… Написал последние абзацы и – не показалось, а – явственно почувствовал, что эта книга, возникающая передо мной слово за словом и страница за страницей, «недовольна» тем, как я ее пишу. Как известно, существо любой книги, если она не просто реестр имен, вещей и событий, задается уже первыми несколькими строчками, после чего оно начинает выступать как самостоятельная воля. То есть пишут ее одновременно и автор, и она, книга, сама себя. Если автор навязывает ей развитие, сколь необходимым оно ему ни кажется, сколь жизненно, идейно, искусно ни осуществляется, но при этом вступает в противоречие с органикой уже написанного, уже заложенного в книгу прежде, она сопротивляется. На этот раз ее недовольство выразилось в том, что я вдруг задумался: по какой причине эти главы, чуть ли не без моего участия, выстраиваются с протокольной тождественностью? Сводка того, кто присутствовал, в каком порядке выходили на сцену, что говорили, какие стихи читали, с каким безукоризненным почтением и расположенностью друг к другу обращались. Сколько раз была повторена магическая мантра «мы приезжаем сюда с приношением Анне Андревне» или «памяти Анны Андревны»? Формула, придающая нам важности, намекающая на наше право называть это приношением, как бы заведомо распространяющая одобрение бывшей хозяйки на все нами произносимое и совершаемое. То, что единственная Ахмадулина почувствовала как возможную обиду ей.
Нечего ломиться в открытые двери: есть записи, в том числе аудио, – для того, кто берется описать происходившее, ими предопределяется содержание, порой даже тон. Но ведь начинался каждый такой день рождения Ахматовой с остановки у кладбища, укладывания цветов на могилу, каких-то минут сосредоточенного стояния над ней, каких-то глухих слов, медленно, с трудом выговариваемых о покойнице. Если бы не наше желание ввести эти приезды в формы, в которые за столетия цивилизации, и в особенности за советские десятилетия, сложились такие визиты к памятным, тем более – чтимым, могилам, обыкновенного посещения их было бы вполне достаточно. Но выработались требования: сказать об усопших нечто торжественное, ставящее их в особый ряд, сопоставленный с теми или другими достижениями культуры. Отсюда один шаг до того, что показать лучшее, на что мы, навещающие их, способны. Ну, право, не уезжать же после кладбищенского максимум получаса в город, из которого добирался два и обратно уйдет два. Потому и не попадают в описание эти полчаса. А они, если оглянуться назад, лучшие тридцать минут в каких ни есть наших приношениях.

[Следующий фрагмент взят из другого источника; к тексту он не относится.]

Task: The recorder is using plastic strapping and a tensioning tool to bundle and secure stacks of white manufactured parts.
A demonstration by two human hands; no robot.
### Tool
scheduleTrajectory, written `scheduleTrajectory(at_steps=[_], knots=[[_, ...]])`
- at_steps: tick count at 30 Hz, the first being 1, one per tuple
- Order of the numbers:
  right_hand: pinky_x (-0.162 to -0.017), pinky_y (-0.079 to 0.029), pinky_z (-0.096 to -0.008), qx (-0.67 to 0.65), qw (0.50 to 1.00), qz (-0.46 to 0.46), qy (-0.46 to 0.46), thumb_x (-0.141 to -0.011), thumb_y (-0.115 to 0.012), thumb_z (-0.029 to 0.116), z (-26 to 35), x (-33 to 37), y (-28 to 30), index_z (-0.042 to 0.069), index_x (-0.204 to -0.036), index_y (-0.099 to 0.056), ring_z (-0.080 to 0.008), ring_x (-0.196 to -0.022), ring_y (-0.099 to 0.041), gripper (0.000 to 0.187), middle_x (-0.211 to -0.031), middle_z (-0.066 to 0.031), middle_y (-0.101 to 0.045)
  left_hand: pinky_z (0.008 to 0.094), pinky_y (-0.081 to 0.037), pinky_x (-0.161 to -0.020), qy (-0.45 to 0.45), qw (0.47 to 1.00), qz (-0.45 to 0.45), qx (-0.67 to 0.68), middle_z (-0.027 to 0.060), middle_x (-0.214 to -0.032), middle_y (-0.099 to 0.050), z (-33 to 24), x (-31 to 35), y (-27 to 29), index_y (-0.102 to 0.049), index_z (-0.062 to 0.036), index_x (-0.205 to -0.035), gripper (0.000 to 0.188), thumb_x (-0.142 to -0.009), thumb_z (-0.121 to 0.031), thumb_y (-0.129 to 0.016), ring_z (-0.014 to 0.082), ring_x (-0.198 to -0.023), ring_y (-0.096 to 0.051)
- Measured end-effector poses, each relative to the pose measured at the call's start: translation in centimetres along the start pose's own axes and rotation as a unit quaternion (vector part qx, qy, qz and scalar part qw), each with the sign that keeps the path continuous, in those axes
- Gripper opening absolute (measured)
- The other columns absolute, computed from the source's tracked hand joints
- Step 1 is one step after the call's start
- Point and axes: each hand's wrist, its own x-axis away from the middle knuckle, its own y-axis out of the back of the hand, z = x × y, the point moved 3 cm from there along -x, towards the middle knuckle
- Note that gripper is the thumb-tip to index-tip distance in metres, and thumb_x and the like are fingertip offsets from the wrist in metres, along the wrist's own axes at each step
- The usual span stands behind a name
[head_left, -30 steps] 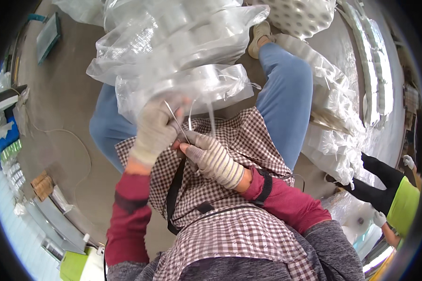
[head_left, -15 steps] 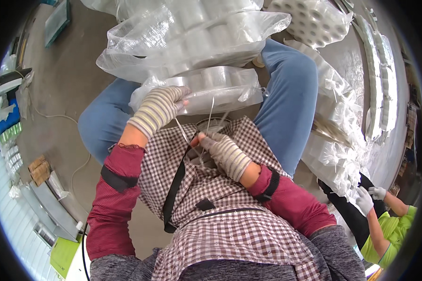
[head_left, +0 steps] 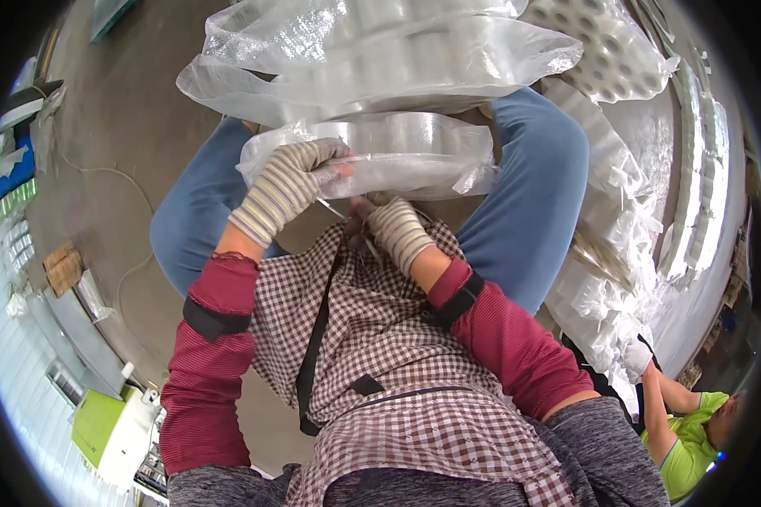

«Недовольство» книги тем, какой она выходила на компьютерный экран под тычками моих пальцев в клавиатуру, имело и более глубокие корни. Начать хотя бы с причины сиюминутной – упоминания о войне. Мне было пять лет, когда ее объявили, я запомнил множество деталей того дня. Упавшего на жизнь вдруг, после череды праздничных. Открывшего череду гибельных: массовых расстрелов еврейского гетто в Риге, истребивших почти всю ближайшую мамину родню, и ленинградской Блокады, сгубившей ближайшую отцову. День 22 июня мама вспоминала со мной каждый год, после ее смерти я в одиночестве вспоминаю не только его, но и наши общие с ней воспоминания. Словарь и тон всего, что может быть произнесено о случившемся тогда, в 1941 году, фальшивы, мертвы и не могут быть другими.
Слова применительно к прожитому/пережитому Ахматовой и применительно к нам, приезжавшим и в ее честь говорившим, читавшим стихи, певшим, были одни и те же. Но наполнявшее их содержание разнилось несопоставимо. То, что, к примеру, до последнего десятилетия мог назвать горем я, по сравнению с «было горе, будет горе, горю нет конца» из ее «Колыбельной» 1915 года укладывалось, пожалуй, в худшем случае в понятие одиночных ударов, несчастий терпимых. Перед ее «беды скучают без нас» из стихотворения 1959-го наши беды не утяжелялись или, если угодно, не возвышались до удара «тринадцатого часа». Причин две. Первая – она была словно бы задумана Создателем как единственный в своем роде инструмент, принимающий на себя боль множества других и отзывающийся на нее. Вторая – условия жизни во время, выделенное ей. 35 лет она, как все наши деды и родители, просуществовала в стране открыто проводимого государством террора, обжигаемая его огнем, дыша его воздухом, питаясь его хлебом. Сергей Юрский, выступая на следующей встрече, сказал, что в нашей молодости приближаться к ней было опасно, она все еще была опальна. Про опасность сказать мне нечего, не знаю; про опальность – да, была. Приезжать же в Комарово к Будке в 2000-х было только удовольствием и развлечением.